Finalement, un crash a bien eu lieu à cette date, mais sur un autre gratte ciel de manhattan comme le dit cet article :
Mitchell Bomber vs. Empire State Building
© Copyright 1999, Jim Loy
On Saturday, July 28, 1945 (a few days before the Atomic bomb was dropped on Hiroshima), a B-25 Mitchell bomber ran into the Empire State Building, then the tallest structure in the world. The bomber, piloted by Lt. Colonel William F. Smith, was flying under clouds, from Massachusetts to New Jersey. At about 10 A.M., the bomber hit the 79th floor, killing the three men aboard instantly. One of the two engines went through the building and out the other side, and through the roof of a 20-story building on the other side of 34th Street, starting a fire. The other engine, and part of a landing gear entered an elevator shaft and fell to the basement, onto an unoccupied elevator. Two women in another elevator fell 75 stories, and survived with serious injuries. Eleven people died in the fire on the 79th floor.

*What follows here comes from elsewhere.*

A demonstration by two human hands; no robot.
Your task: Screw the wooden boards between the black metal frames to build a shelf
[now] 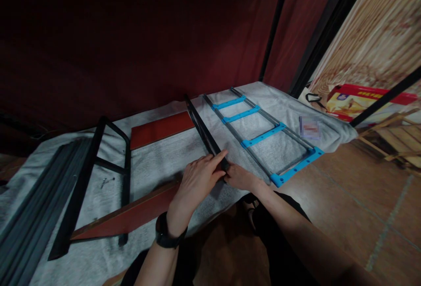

Why didn’t the Empire State Building fall down? Well, an airplane (even a bomber) is fairly insignificant compared to the massive steel and concrete building. And, as explained by Levy & Salvadori, in Why Buildings Fall Down, the Empire State Building had built-in redundancy. No single beam held up the building. As it turned out, none of the vertical beams was severed, although two of them were struck by wings.
On May 20, 1946, another military airplane, lost in fog, hit the 58th floor of a building on Wall Street, killing the five men on board, and injuring no one else.